Equity and Data

Rich and Famous Also Seek Favorable Placement in K–12 (via Data)

Higher education isn't the only realm where some members of the rich and famous seek out advantages to benefit their kids' education. According to a new study conducted by a pair of researchers from Duke University and the University of Florida, "affluent and more educated families" are best positioned to take advantage of data available in public websites that offer K-12 school ratings. The "unintended consequence" is less equity in education.

Sharique Hasan at Duke's School of Business and Anuj Kumar at U Florida's College of Business used data taken from a number of sources, including:

Beginning in 2003 GreatSchools, a nonprofit, expanded its ratings beyond its original state (California) to encompass 100,000 public schools across the country, covering some 20,551 zip codes in all 50 states. The goal of the research was to see how this roll-out "accelerated or slowed the inequality in the home prices as well as the economic character of communities," according to a working paper on the project.

On the economic side, the researchers in their "most conservative model" found that housing prices for zip codes where the schools were rated two standard deviations apart in school performance diverged by nearly $9,000 after four years of the information being made available. They also found a link between rating availability and the proportion of top income earners in a zip code, as well as growth in the White and Asian populations within communities.

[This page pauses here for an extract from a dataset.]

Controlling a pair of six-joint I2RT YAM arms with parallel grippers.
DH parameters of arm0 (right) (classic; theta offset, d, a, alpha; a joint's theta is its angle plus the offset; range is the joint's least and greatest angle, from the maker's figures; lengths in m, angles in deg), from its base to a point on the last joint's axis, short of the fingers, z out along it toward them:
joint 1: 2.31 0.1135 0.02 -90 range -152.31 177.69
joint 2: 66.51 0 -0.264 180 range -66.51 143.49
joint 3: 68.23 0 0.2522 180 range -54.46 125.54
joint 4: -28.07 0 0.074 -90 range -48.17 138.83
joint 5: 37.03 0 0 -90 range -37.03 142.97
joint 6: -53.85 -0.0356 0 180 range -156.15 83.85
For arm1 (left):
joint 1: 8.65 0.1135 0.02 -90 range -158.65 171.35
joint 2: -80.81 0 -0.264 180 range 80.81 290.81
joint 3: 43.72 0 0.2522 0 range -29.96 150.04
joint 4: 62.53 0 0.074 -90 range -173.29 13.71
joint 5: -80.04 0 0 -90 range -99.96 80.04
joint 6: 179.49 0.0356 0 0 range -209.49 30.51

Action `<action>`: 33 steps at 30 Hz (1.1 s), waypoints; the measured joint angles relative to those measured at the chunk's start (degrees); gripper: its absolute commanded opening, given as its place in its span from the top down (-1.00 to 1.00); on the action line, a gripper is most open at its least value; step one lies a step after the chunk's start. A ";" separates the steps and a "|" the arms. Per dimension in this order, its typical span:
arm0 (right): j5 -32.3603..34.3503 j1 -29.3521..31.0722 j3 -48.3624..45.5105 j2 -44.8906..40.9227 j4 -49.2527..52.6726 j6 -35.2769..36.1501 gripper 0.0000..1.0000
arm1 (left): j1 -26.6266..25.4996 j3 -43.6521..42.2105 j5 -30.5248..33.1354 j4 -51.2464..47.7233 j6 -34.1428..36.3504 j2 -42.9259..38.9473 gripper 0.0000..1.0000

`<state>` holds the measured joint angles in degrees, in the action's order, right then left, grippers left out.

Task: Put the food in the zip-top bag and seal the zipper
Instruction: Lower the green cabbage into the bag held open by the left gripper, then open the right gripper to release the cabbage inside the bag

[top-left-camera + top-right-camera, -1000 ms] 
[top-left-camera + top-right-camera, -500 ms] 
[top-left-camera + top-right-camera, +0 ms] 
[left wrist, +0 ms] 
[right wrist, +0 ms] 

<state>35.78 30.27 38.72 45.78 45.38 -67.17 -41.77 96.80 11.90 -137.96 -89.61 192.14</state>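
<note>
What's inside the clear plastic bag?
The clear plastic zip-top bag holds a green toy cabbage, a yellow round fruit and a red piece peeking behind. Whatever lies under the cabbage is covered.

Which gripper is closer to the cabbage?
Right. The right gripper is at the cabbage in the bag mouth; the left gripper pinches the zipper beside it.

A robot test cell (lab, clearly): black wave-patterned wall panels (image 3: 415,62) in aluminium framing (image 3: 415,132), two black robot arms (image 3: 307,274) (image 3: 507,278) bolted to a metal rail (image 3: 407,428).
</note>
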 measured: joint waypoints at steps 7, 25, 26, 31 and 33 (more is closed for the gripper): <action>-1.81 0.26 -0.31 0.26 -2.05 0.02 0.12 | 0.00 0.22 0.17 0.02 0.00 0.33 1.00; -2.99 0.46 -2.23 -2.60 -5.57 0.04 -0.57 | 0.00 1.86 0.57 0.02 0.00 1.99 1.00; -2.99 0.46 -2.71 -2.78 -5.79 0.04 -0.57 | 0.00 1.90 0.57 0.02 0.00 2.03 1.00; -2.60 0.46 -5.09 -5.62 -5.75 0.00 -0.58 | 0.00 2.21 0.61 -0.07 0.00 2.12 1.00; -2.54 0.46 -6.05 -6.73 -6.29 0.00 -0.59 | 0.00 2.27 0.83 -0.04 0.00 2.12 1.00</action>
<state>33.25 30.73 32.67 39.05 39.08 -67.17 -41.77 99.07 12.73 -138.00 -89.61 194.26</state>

Plot of the difference in housing values between zip codes whose schools pre- and post-GreatSchools ratings. Source: Digitization and Divergence: Online School Ratings and Segregation in America by Sharique Hasan and Anuj Kumar

Plot of the difference in housing values between zip codes whose schools pre- and post-GreatSchools ratings. Source: "Digitization and Divergence: Online School Ratings and Segregation in America" by Sharique Hasan and Anuj Kumar

As the researchers wrote, "We show that broader access to information increased segregation because high-income families could more readily leverage school ratings to move to neighborhoods with better schools. In this case, knowledge was indeed power, but for the powerful."

As a result of the shift in home values, Hasan and Kumar predicted that higher-performing school districts would continue experiencing "an increase in higher-income and college-educated households, with more residents who are White or Asian," compared to those that are African-American or black and Latino. They also would expect "higher rates of in-migration for communities where ratings are available for desirable, high-performing schools."

What's ironic, noted the74million in its coverage of the report, is that GreatSchools originally was intended to help parents — "especially low-income parents" who might lack "the time and social connections to consider all the school options available to them" — to make good decisions about where to enroll their children. What's actually happened, the report pointed out, is that "rating availability accelerated the divergence across American communities."

For its part, in 2017 GreatSchools began to evolve its ratings away from a strict emphasis on student test scores, student progress or college readiness data and to also include additional factors, such as how much the school helps student improve academically; how well it supports kids from different socioeconomic, racial and ethnic groups; and whether or not groups of students are "disproportionately affected" by discipline and attendance policies, as a ratings explanation on the site explained. To round out the numbers, the site also allows people with direct experience with a school to add their own comments.

A copy of the working paper, which has been submitted for peer review, is available on the personal websites for Hasan and Kumar.